Depuis 2004, la Suisse dispose d’une loi sur l’égalité des personnes handicapées, mais celle-ci ne s’applique qu’au personnel de la Confédération. En comparaison internationale, le pays est donc plutôt en retard. «Il n’y a pas de loi contre la discrimination en Suisse», dénonce Bettina Maeschli.

Dans la pratique, cela signifie que le fardeau de la preuve revient au plaignant. Face à un tribunal, c’est à la personne qui s’estime discriminée de prouver qu’elle l’est bel et bien. L’Aide suisse contre le Sida s’engage, avec d’autres organisations, pour faire changer cet état de fait. «Nous essayons d’avoir une influence au niveau parlementaire», confirme Bettina Maeschli.

Règlements d’entreprise

Pour lutter contre l’ignorance et les préjugés sur le lieu de travail, l’Aide Suisse contre le Sida recommande aussi l’adoption de règlements d’entreprise consacrés à la question du VIH. Dans certaines grosses maisons comme Johnson & Johnson ou UBS, de tels règlements sont déjà en chantier.

«C’est une manière de montrer que l’on a une attitude ouverte sur le sujet et que tous les collaborateurs doivent être formés à aborder ces questions délicates», explique Bettina Maeschli.

Pour Michel Baudois, la peur des collègues porteurs du VIH est totalement infondée. «C’est plutôt au séropositif d’avoir peur. Si quelqu’un dans le bureau a un gros rhume, c’est le porteur du VIH qui risque l’infection. Et cela, on peut toujours l’expliquer.»

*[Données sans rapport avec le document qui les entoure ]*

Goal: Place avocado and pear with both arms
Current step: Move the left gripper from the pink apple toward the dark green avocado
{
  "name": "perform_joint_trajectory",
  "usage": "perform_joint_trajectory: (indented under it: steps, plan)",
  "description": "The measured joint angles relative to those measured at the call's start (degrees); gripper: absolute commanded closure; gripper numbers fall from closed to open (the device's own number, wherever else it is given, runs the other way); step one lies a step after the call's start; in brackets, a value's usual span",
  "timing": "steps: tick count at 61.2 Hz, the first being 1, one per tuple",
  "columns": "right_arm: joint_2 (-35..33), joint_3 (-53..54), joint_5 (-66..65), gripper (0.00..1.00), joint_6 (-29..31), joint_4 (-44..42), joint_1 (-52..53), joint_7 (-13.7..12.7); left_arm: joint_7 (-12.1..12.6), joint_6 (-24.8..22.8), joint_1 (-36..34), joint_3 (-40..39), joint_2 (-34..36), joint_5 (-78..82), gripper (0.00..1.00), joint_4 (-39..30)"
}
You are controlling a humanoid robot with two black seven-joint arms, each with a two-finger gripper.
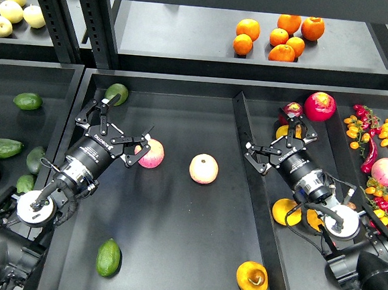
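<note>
Avocado (108, 257) near left in centre tray; pear (252, 278) near right, dimple facing up. Left end effector (124, 123) fingers apart, empty, far left. Right end effector (276, 142) fingers apart, empty. Both fruit likely smooth, firm, rollable, bruisable; grip across widest middle, gently.

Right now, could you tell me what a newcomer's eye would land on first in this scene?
Probably the two black arms reaching over the dark trays: the left pincer spread open beside a pink apple, the right pincer open over the right tray. Next come the bright fruits: oranges on the top shelf, the pear near the front edge, and the avocado at front left.
</note>
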Motion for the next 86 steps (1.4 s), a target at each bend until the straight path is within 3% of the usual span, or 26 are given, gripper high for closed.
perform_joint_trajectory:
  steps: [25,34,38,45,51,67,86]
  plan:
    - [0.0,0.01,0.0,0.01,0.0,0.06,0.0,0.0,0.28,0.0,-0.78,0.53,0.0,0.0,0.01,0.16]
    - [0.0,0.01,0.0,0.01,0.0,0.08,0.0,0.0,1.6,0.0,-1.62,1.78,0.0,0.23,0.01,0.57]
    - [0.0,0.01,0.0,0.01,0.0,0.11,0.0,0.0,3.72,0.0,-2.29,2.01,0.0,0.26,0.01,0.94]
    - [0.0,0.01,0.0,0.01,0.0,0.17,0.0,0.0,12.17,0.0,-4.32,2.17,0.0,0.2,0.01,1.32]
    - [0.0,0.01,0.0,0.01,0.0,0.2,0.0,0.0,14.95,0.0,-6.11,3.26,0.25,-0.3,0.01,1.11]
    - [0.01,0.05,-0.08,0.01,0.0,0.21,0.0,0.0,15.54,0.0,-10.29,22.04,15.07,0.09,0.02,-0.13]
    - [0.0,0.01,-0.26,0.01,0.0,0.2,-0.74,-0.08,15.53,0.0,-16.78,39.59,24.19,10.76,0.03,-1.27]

Le nombre de nouvelles infections par le VIH a atteint un plancher. Entre 1997 et 2010, il a chuté de 21% à 2,67 millions de cas au niveau mondial, selon les chiffres du Programme commun des Nations unies sur le VIH / Sida (ONUSIDA)

Le nombre total de personnes infectées et malades du Sida est estimé à 34 millions. Près de 68% d’entre elles (22,9 millions) sont en Afrique subsaharienne, une région où ne vit pourtant que 12% de la population mondiale.

L’an dernier, 1,8 million d’êtres humains sont morts du Sida dans le monde. Selon les estimations d’ONUSIDA, les thérapies ont permis d’éviter 700’000 morts supplémentaires.

En Suisse, l’Office fédéral de la santé publique s’attend pour cette année à une stabilisation du nombre des nouvelles infections. Dans les neuf premiers mois, 403 cas ont été annoncés, contre 439 dans les neuf premiers mois de 2010. Pour l’ensemble de l’année, le chiffre devrait tourner autour de 600, contre 609 en 2010.

Depuis 1988, le 1er décembre est proclamé Journée mondiale du Sida. L’organisation en revient au Programme commun des Nations unies sur le VIH / Sida (ONUSIDA). La Journée célèbre la solidarité avec les personnes porteuses du virus et atteintes de la maladie.

La Journée 2011 est placée sous le thème «Getting to zero» (moins de cas, moins de discriminations). En Suisse, l’accent sera mis sur la lutte contre les discriminations dans le monde du travail.